**Data shown**:
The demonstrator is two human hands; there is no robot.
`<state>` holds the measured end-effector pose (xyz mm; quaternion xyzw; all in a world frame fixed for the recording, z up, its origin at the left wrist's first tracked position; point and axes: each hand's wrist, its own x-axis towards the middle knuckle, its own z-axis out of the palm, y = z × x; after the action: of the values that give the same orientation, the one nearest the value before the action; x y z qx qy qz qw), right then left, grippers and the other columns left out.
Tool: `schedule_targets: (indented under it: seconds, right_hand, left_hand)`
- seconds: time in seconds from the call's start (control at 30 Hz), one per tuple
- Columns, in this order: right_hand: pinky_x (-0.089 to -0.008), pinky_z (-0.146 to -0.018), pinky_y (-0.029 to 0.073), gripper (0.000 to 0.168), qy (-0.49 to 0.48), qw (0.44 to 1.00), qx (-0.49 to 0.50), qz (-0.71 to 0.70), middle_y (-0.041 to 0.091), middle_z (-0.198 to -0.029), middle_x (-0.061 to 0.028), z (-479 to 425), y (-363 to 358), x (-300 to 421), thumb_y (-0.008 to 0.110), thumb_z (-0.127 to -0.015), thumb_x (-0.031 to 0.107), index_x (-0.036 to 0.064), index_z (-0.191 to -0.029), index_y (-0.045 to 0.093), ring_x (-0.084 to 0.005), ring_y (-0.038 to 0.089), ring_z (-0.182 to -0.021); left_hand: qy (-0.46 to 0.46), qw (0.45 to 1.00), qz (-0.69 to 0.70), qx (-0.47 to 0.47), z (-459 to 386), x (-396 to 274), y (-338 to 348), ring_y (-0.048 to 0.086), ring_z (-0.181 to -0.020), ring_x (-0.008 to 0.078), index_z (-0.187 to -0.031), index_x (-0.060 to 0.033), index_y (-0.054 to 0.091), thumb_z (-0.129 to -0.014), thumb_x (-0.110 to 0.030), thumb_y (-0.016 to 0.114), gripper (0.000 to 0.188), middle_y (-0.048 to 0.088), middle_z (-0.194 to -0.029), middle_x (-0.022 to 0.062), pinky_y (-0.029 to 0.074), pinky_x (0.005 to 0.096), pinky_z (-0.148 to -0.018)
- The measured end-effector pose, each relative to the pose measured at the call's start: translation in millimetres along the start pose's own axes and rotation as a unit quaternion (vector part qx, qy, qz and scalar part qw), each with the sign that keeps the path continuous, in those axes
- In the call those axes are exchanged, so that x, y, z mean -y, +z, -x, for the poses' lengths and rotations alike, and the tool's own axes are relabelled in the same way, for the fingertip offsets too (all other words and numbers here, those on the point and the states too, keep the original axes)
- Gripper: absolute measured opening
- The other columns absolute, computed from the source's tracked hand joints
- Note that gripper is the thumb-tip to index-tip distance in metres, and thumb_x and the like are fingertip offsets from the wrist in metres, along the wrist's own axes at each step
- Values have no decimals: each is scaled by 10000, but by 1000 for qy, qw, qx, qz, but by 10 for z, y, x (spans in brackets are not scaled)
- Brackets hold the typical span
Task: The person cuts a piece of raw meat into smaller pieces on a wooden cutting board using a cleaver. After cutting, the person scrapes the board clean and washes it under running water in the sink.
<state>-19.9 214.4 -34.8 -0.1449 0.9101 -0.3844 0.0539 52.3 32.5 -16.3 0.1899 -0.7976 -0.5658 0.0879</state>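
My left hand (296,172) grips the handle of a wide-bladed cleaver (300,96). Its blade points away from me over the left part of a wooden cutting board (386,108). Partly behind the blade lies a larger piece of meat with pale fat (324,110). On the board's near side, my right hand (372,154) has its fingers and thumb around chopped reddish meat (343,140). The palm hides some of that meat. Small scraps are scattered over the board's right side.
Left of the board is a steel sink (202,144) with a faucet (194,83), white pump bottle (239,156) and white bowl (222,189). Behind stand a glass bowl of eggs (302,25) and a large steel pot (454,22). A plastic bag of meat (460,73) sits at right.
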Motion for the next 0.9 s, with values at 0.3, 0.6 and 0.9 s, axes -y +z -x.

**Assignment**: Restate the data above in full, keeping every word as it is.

**Response below**:
The demonstrator is two human hands; there is no robot.
`<state>` holds the measured end-effector pose (xyz mm; quaternion xyzw; all in a world frame fixed for the recording, z up, its origin at the left wrist's first tracked position; point and axes: each hand's wrist, its own x-axis towards the middle knuckle, its own z-axis out of the palm, y = z × x; after the action: of the values that give the same orientation, the one nearest the value before the action; x y z qx qy qz qw), right then left, grippers and the other columns left out.
Tool: `schedule_targets: (indented under it: seconds, right_hand, left_hand)`
- seconds: time in seconds from the call's start (control at 30 Hz), one per tuple
- Columns, in this order: right_hand: pinky_x (-0.089 to -0.008), pinky_z (-0.146 to -0.018), pinky_y (-0.029 to 0.073), gripper (0.000 to 0.168), qy (-0.49 to 0.48), qw (0.44 to 1.00), qx (-0.49 to 0.50), qz (-0.71 to 0.70), middle_y (-0.041 to 0.091), middle_z (-0.198 to -0.029), middle_x (-0.061 to 0.028), z (-479 to 425), y (-363 to 358), x (-300 to 421), thumb_y (-0.008 to 0.110), thumb_z (-0.127 to -0.015), thumb_x (-0.031 to 0.107), index_x (-0.036 to 0.064), index_z (-0.191 to -0.029), index_y (-0.045 to 0.093), ring_x (-0.084 to 0.005), ring_y (-0.038 to 0.089), ring_z (-0.182 to -0.021); left_hand: qy (-0.46 to 0.46), qw (0.45 to 1.00), qz (-0.69 to 0.70), qx (-0.47 to 0.47), z (-459 to 386), x (-396 to 274), y (-338 to 348), ring_y (-0.048 to 0.086), ring_z (-0.181 to -0.020), ring_x (-0.008 to 0.078), index_z (-0.187 to -0.031), index_x (-0.060 to 0.033), index_y (-0.054 to 0.091), thumb_z (-0.129 to -0.014), thumb_x (-0.110 to 0.030), thumb_y (-0.016 to 0.114), gripper (0.000 to 0.188), middle_y (-0.048 to 0.088), middle_z (-0.194 to -0.029), middle_x (-0.022 to 0.062), pinky_y (-0.029 to 0.074), pinky_x (0.005 to 0.096), pinky_z (-0.148 to -0.018)
- The measured end-effector pose, each relative to the pose measured at the call's start: translation in millimetres along the start pose's own axes and rotation as a unit quaternion (vector part qx, qy, qz and scalar part qw), each with the sign that keeps the path continuous, in those axes
- In the call those axes are exchanged, so that x, y, z mean -y, +z, -x, for the poses' lengths and rotations alike, and the tool's own axes are relabelled in the same way, for the fingertip offsets too (all other words and numbers here, those on the point and the states too, keep the original axes)
- Gripper: absolute measured opening
- The other columns absolute, computed from the source's tracked hand joints
- Note that gripper is the thumb-tip to index-tip distance in metres, and thumb_x and the like are fingertip offsets from the wrist in metres, along the wrist's own axes at each step
- Values have no decimals: each is scaled by 10000, but by 1000 for qy, qw, qx, qz, but by 10 for z, y, x (spans in brackets are not scaled)
- Brackets hold the typical span
Task: The person cuts a piece of raw meat into smaller pieces on a wooden cutting board using a cleaver. After cutting, the person scrapes the board clean and washes it under running water in the sink.
<state>-19.9 214.4 -34.8 -0.1449 0.9101 -0.3844 0.0539 52.3 32.5 -16.3 0.1899 -0.7976 -0.5658 0.0879</state>
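My left hand (296,172) grips the handle of a wide-bladed cleaver (300,96). Its blade points away from me over the left part of a wooden cutting board (386,108). Partly behind the blade lies a larger piece of meat with pale fat (324,110). On the board's near side, my right hand (372,154) has its fingers and thumb around chopped reddish meat (343,140). The palm hides some of that meat. Small scraps are scattered over the board's right side.
Left of the board is a steel sink (202,144) with a faucet (194,83), white pump bottle (239,156) and white bowl (222,189). Behind stand a glass bowl of eggs (302,25) and a large steel pot (454,22). A plastic bag of meat (460,73) sits at right.
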Motion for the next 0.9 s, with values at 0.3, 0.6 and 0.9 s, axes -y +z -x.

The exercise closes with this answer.